Copy each line from the records below in which the word "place" is found.
--- --- ---
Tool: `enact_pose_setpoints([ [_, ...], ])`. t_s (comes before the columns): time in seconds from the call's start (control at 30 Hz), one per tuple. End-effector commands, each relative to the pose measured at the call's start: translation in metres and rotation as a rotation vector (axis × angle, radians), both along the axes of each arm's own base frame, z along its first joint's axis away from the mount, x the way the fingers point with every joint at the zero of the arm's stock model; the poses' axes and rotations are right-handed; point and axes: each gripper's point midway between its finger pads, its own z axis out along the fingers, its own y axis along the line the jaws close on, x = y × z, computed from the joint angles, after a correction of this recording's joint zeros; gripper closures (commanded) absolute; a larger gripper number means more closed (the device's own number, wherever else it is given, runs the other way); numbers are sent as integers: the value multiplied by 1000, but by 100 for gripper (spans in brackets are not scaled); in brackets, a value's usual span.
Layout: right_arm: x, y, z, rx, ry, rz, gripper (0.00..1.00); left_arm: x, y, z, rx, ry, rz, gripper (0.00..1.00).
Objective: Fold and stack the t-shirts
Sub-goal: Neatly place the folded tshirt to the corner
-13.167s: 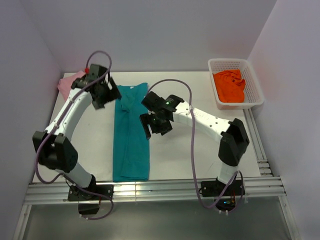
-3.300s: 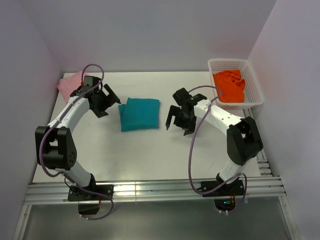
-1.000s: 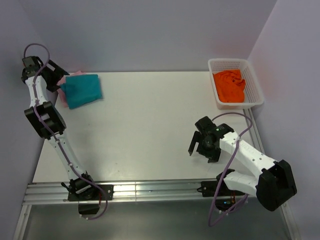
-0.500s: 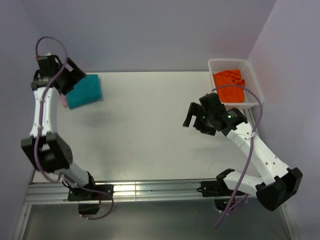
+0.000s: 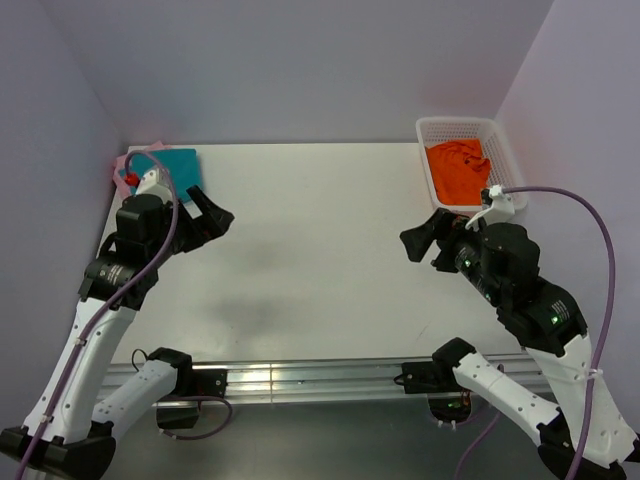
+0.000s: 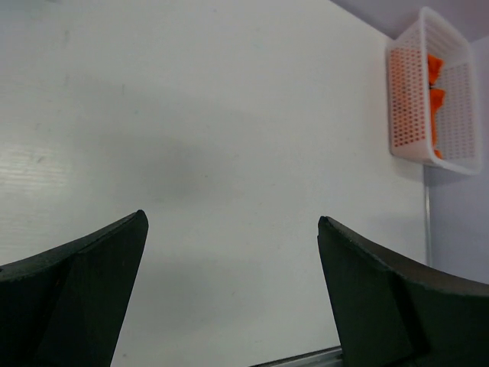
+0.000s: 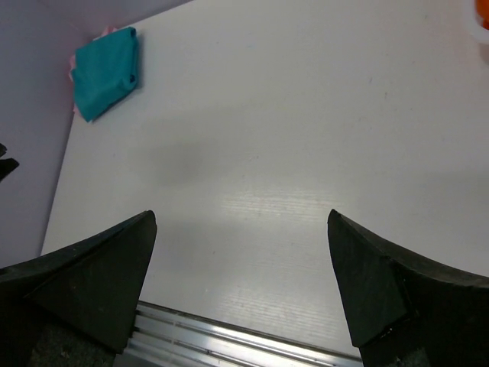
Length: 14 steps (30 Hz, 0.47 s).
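The aluminium rail (image 5: 320, 378) runs along the near edge of the desk (image 5: 320, 240). Compared with half a second earlier, both arms stand drawn back toward that edge. The left hand (image 5: 208, 222) (image 6: 231, 220) has left the far left corner and hangs above the left part of the desk, released, jaws wide and holding nothing. The right hand (image 5: 422, 240) (image 7: 241, 215) hangs above the right part, also released and holding nothing. The white desk surface between them is bare. The folded teal t-shirt (image 5: 175, 162) (image 7: 105, 70) lies in the far left corner, on the pale pink t-shirt (image 5: 122, 162), of which only an edge shows. In the far right corner, the white mesh basket (image 5: 470, 125) (image 6: 405, 107) holds the crumpled orange t-shirt (image 5: 458, 170) (image 6: 434, 73). Plain pale lilac walls (image 5: 300, 60) close the desk on the left, right and far sides.
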Motion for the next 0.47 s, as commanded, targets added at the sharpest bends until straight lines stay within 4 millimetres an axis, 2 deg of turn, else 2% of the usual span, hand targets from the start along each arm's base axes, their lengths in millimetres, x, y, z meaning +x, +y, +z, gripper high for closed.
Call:
enact_pose_setpoints([
  [0.0,3,-16,-17,-105,18,-54,0,-4,31,-7,140,5,111,0],
  [0.1,1,-26,-17,-140,13,-79,0,-1,40,2,155,-31,157,0],
  [0.43,-2,-37,-6,-169,-12,-107,0,10,45,14,180,-63,193,1],
])
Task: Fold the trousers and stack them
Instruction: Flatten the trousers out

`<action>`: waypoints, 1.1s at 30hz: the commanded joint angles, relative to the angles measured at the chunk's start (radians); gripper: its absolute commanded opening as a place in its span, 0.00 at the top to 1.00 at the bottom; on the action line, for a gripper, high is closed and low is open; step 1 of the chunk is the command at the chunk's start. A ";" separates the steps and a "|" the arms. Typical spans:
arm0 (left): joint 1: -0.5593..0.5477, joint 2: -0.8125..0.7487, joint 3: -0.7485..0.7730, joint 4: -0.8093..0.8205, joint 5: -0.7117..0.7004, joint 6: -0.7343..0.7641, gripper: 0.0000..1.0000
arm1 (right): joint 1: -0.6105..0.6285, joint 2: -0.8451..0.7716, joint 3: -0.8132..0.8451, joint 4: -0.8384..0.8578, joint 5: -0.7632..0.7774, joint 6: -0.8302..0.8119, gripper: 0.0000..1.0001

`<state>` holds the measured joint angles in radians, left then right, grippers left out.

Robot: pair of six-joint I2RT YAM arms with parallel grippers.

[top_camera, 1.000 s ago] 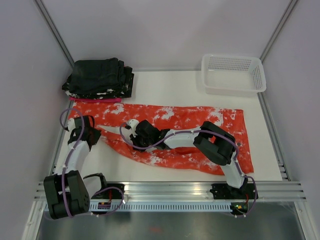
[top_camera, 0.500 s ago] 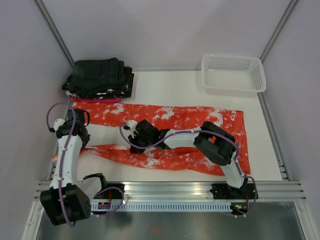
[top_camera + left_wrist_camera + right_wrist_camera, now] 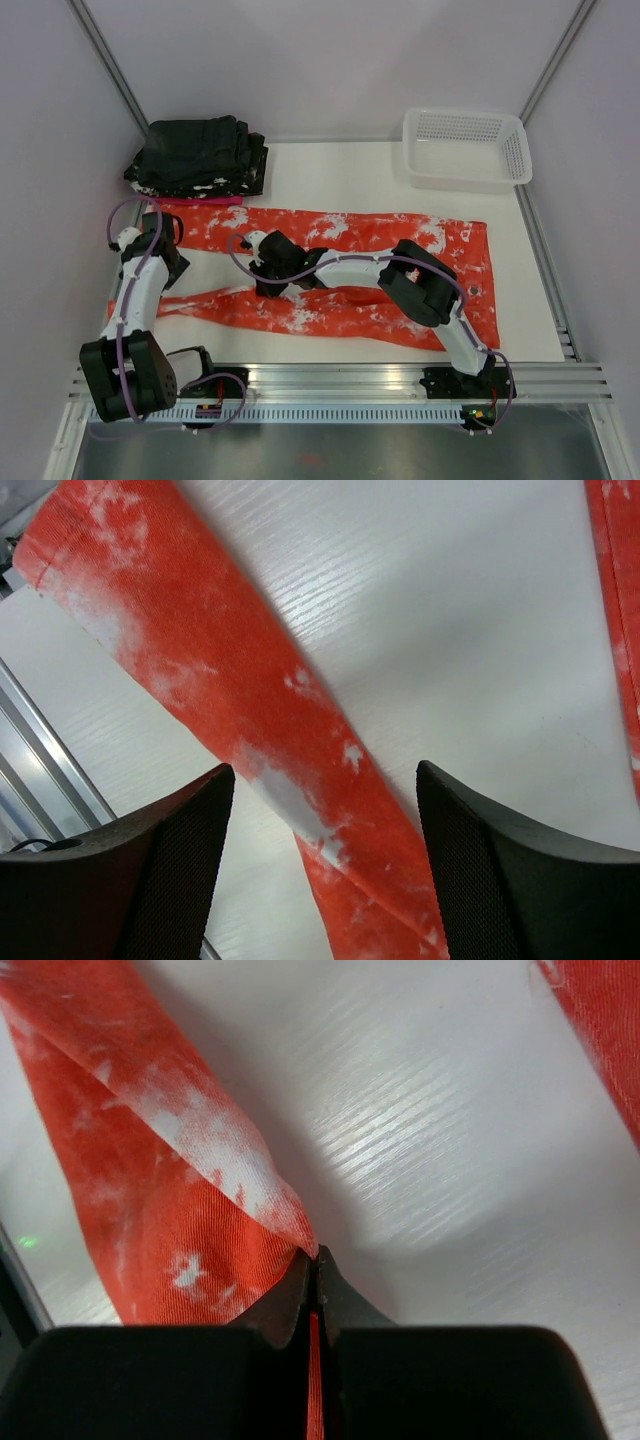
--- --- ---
Output of the exercise:
Sub-goal: Neatly place the folded tshirt to the corner
`<action>`: waypoints, 1.1s at 30hz: the commanded joint angles, relative to the angles measured at the chunk's start (radians); gripper: its absolute commanded opening as a place in its span, 0.00 at the top to 1.00 at the bottom; on the action line, for a gripper, high is closed and low is open; step 1 of the chunk is the command at the chunk's start. A ";" separates the steps and a "|" the arms. Typical spans:

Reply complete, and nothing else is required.